■ **Description of the task**
The copy you return must match the listing word for word and carry no pictures.

■ **The data**

......

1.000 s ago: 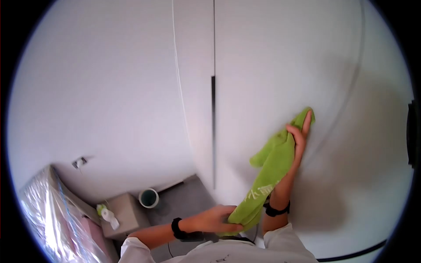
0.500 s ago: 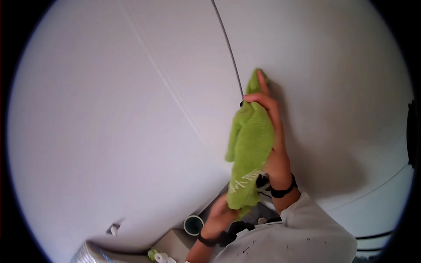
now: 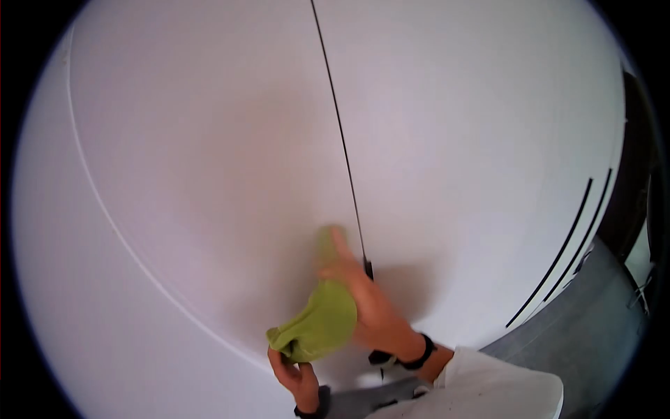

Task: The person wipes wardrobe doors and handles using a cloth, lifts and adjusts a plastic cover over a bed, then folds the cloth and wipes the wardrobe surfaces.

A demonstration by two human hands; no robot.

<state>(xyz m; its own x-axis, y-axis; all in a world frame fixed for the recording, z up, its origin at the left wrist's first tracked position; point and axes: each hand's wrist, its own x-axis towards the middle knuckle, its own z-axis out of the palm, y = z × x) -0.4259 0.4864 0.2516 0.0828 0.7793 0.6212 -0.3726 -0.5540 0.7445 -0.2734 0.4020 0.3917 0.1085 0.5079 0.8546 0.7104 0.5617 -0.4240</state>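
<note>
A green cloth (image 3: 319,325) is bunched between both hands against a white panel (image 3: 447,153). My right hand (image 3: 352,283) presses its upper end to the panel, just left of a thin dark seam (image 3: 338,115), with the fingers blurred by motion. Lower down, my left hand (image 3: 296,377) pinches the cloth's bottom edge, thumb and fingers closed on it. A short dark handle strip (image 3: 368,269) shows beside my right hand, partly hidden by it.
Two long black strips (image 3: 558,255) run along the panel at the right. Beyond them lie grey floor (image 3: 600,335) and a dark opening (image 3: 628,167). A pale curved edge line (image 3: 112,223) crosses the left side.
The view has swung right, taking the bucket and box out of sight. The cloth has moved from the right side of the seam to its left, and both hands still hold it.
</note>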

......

■ **Your response**
1.000 s ago: 
0.500 s ago: 
now: 

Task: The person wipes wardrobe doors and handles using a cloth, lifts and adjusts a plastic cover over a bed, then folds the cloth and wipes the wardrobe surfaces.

A demonstration by two human hands; no robot.

<state>(xyz m; its own x-axis, y-axis; all in a world frame fixed for the recording, z up, its origin at the left wrist's first tracked position; point and axes: each hand's wrist, its own x-axis towards the middle knuckle, its own z-axis out of the palm, y = z × x) -0.4259 0.4864 0.2516 0.0828 0.7793 0.6212 -0.3726 -0.5540 0.7445 -0.2734 0.4020 0.3917 0.1085 0.5079 0.8546 0.7104 0.5617 -0.4240</state>
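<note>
A green cloth (image 3: 319,325) is bunched between both hands against a white panel (image 3: 447,153). My right hand (image 3: 352,283) presses its upper end to the panel, just left of a thin dark seam (image 3: 338,115), with the fingers blurred by motion. Lower down, my left hand (image 3: 296,377) pinches the cloth's bottom edge, thumb and fingers closed on it. A short dark handle strip (image 3: 368,269) shows beside my right hand, partly hidden by it.
Two long black strips (image 3: 558,255) run along the panel at the right. Beyond them lie grey floor (image 3: 600,335) and a dark opening (image 3: 628,167). A pale curved edge line (image 3: 112,223) crosses the left side.
The view has swung right, taking the bucket and box out of sight. The cloth has moved from the right side of the seam to its left, and both hands still hold it.
</note>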

No additional work is needed on this exercise.